Based on the readings from this course, explain how and why the response to AIDS in Cuba, Brazil, and Mexico reflect trends in the philosophy, development, and practice of public health in Latin America since the 1930s. In developing a thesis, I encourage you to consider the following questions: How have approaches and attitudes toward public health changed since the 1930s? Were there essays or experiments in earlier periods that somehow may have laid the intellectual or practical foundation for some of the work done on AIDS? How have attitudes towards those who are ill changed? How has the patient-doctor dynamic changed? (NOTE: Ask your own questions in order to generate ideas).
Note: The readings in the course are widespread in terms of themes and geographic focus. I expect you to take liberties with the sources and to generalize for Latin America. An essay from Chile can be used to explain what happens in Brazil, etc. Part of the logic of this is that by the 1930s Latin American doctors read from publications from across the hemisphere.

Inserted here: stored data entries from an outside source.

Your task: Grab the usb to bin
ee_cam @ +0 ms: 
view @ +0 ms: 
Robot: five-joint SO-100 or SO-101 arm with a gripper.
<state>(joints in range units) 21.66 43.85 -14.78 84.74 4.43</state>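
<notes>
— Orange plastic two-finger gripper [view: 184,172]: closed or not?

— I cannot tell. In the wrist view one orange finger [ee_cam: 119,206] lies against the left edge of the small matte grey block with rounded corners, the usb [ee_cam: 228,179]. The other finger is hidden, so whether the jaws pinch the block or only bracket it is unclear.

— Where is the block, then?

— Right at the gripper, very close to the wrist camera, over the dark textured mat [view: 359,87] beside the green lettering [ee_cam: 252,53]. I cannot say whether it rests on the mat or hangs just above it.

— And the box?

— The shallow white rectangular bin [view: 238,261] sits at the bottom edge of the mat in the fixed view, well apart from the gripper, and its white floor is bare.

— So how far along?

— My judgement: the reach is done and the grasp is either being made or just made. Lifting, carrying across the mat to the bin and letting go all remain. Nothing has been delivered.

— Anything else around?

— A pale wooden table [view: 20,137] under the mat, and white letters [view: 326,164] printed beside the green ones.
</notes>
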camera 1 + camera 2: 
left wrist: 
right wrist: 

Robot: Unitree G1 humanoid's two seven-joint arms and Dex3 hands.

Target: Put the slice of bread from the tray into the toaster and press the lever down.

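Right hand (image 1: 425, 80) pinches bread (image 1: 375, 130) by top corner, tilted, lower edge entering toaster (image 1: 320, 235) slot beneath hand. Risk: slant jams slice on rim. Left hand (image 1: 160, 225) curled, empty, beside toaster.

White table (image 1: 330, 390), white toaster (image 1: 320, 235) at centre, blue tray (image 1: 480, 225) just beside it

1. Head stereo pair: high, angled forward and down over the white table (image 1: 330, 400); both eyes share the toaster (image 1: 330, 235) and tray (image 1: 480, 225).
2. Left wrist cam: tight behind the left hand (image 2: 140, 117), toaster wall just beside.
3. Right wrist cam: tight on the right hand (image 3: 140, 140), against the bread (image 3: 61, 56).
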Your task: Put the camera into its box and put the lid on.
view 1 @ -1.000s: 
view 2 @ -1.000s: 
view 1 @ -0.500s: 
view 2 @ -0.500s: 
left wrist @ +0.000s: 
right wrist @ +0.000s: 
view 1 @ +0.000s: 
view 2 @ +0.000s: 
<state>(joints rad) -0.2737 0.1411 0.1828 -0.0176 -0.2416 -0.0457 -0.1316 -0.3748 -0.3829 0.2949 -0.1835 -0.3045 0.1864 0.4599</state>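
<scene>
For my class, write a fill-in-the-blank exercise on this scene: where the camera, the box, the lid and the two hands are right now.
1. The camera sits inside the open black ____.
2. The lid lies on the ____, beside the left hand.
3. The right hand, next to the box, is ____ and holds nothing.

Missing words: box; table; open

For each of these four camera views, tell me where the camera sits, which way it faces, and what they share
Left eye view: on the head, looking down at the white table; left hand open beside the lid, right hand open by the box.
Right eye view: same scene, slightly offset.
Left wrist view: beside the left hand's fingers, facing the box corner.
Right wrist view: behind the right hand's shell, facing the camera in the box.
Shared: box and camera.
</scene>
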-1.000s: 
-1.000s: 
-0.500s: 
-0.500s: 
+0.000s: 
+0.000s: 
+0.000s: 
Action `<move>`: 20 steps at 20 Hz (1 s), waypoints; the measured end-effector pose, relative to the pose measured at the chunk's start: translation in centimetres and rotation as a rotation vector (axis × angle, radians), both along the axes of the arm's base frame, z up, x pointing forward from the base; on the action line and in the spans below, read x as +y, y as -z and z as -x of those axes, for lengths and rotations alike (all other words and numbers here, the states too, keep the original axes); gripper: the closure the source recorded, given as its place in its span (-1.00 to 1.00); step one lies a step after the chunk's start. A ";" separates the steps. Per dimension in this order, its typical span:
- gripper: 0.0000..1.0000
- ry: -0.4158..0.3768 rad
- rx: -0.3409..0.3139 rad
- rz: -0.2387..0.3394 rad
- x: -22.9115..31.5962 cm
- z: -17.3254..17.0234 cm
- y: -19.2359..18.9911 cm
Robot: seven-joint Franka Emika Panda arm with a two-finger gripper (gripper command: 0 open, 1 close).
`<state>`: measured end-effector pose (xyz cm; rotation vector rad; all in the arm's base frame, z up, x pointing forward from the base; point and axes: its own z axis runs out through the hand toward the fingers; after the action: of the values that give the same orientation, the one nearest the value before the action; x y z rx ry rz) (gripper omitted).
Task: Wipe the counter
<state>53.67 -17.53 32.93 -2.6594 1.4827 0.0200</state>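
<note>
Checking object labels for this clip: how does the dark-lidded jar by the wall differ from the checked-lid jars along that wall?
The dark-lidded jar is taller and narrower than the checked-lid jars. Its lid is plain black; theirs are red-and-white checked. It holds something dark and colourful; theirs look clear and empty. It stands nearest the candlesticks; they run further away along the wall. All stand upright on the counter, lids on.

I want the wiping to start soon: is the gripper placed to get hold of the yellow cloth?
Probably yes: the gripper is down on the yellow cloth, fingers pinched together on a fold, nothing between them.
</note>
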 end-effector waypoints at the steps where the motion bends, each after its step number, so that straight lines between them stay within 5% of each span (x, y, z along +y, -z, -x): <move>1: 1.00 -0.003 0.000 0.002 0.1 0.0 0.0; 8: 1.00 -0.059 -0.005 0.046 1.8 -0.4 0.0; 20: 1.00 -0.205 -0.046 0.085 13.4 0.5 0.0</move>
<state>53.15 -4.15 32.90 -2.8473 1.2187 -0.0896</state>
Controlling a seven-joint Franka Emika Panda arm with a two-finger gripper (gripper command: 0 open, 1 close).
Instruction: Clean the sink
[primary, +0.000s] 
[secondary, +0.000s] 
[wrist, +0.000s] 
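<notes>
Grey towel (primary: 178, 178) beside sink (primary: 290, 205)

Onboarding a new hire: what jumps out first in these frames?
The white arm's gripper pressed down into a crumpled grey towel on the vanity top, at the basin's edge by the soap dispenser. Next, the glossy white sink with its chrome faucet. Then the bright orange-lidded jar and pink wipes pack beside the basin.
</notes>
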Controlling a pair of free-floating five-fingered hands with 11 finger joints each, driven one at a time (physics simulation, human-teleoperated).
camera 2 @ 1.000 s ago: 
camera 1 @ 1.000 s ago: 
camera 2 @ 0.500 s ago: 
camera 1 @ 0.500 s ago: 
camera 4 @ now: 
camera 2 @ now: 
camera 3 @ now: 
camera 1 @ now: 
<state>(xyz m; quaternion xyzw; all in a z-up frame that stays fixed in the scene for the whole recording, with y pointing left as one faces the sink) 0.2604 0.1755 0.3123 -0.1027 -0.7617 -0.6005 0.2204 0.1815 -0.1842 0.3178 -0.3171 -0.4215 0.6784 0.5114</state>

Details of the Paper: The essay can be no longer than five pages in length. Please demonstrate a mastery of all of the readings and films since March 30th. You can use any citation format that you wish but you must make it very clear what your sources are. You may use sources from your research paper. I will not answer any questions about the essay. It is forbidden for you to discuss this paper with anyone. That would constitute plagiarism and would be grounds for referral to the Judicial Affairs board.
DUE DATE: 5/6 (by 4pm)-I will mark a full grade off for each 12 hour period that the essay is late.